Chapter 16, Problem 41P

For the system of capacitors shown in Figure P16.41, find (a) the equivalent capacitance of the system, (b) the charge on each capacitor, and (c) the potential difference across each capacitor.

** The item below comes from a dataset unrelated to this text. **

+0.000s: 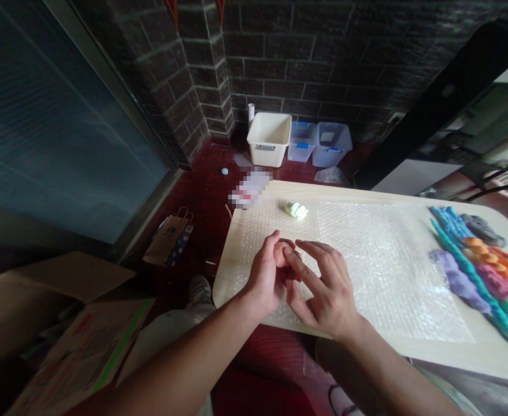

Figure P16.41 Problems 41 and 60.

To determine

The equivalent capacitance.

Answer to Problem 41P

The equivalent capacitance is $3.33\text{μF}$.

Explanation of Solution

The capacitors $6.00\text{μF}$ and $3.00\text{μF}$ are connected in series combination. The equivalent capacitance is,

$C_p^t=\frac{C_{6.00\text{μF}}{C}_{3.00\text{μF}}}{C_{6.00\text{μF}}+C_{3.00\text{μF}}}$

The capacitors $2.00\text{μF}$ and $4.00\text{μF}$ are connected in series combination. The equivalent capacitance is,

$C_p^b=\frac{C_{2.00\text{μF}}{C}_{4.00\text{μF}}}{C_{2.00\text{μF}}+C_{4.00\text{μF}}}$

The capacitances $C_p^t$ and $C_p^b$ are in parallel combination. The total equivalent capacitance is,

$C_{eq}=C_p^t+C_p^b$

Therefore,

$C_{eq}=\left(\frac{C_{6.00\text{μF}}{C}_{3.00\text{μF}}}{C_{6.00\text{μF}}+C_{3.00\text{μF}}}\right)+\left(\frac{C_{2.00\text{μF}}{C}_{4.00\text{μF}}}{C_{2.00\text{μF}}+C_{4.00\text{μF}}}\right)$

Substitute $6.00\text{μF}$ for $C_{6.00\text{μF}}$,$3.00\text{μF}$ for $C_{3.00\text{μF}}$,$2.00\text{μF}$ for $C_{2.00\text{μF}}$ and $4.00\text{μF}$ for $C_{4.00\text{μF}}$

$\begin{array}{c}{C}_{eq}=\left[\frac{\left(6.00\text{μF}\right)\left(3.00\text{μF}\right)}{\left(6.00\text{μF}\right)+\left(3.00\text{μF}\right)}\right]+\left[\frac{\left(2.00\text{μF}\right)\left(4.00\text{μF}\right)}{\left(2.00\text{μF}\right)+\left(4.00\text{μF}\right)}\right]\\ =3.33\text{μF}\end{array}$

On Re-arranging,

$\begin{array}{c}{C}_{eq}=\frac{8.00\text{μF}}{3}\\ =2.67\text{μF}\end{array}$

Conclusion:

The equivalent capacitance is $3.33\text{μF}$.

To determine

The charge on each capacitor.

Answer to Problem 41P

The charge on $6.00\text{μF}$ and $3.00\text{μF}$ capacitors is $180\text{μC}$

The charge on $2.00\text{μF}$ and $4.00\text{μF}$ capacitors is $120\text{μC}$

Explanation of Solution

Formula to calculate the charge on $6.00\text{μF}$ and $3.00\text{μF}$ capacitors is,

$Q_1=C_p^{t}V$

Therefore,

$Q_1=\left(\frac{C_{6.00\text{μF}}{C}_{3.00\text{μF}}}{C_{6.00\text{μF}}+C_{3.00\text{μF}}}\right)V$

Substitute $6.00\text{μF}$ for $C_{6.00\text{μF}}$,$3.00\text{μF}$ for $C_{3.00\text{μF}}$ and 90.0 V for V.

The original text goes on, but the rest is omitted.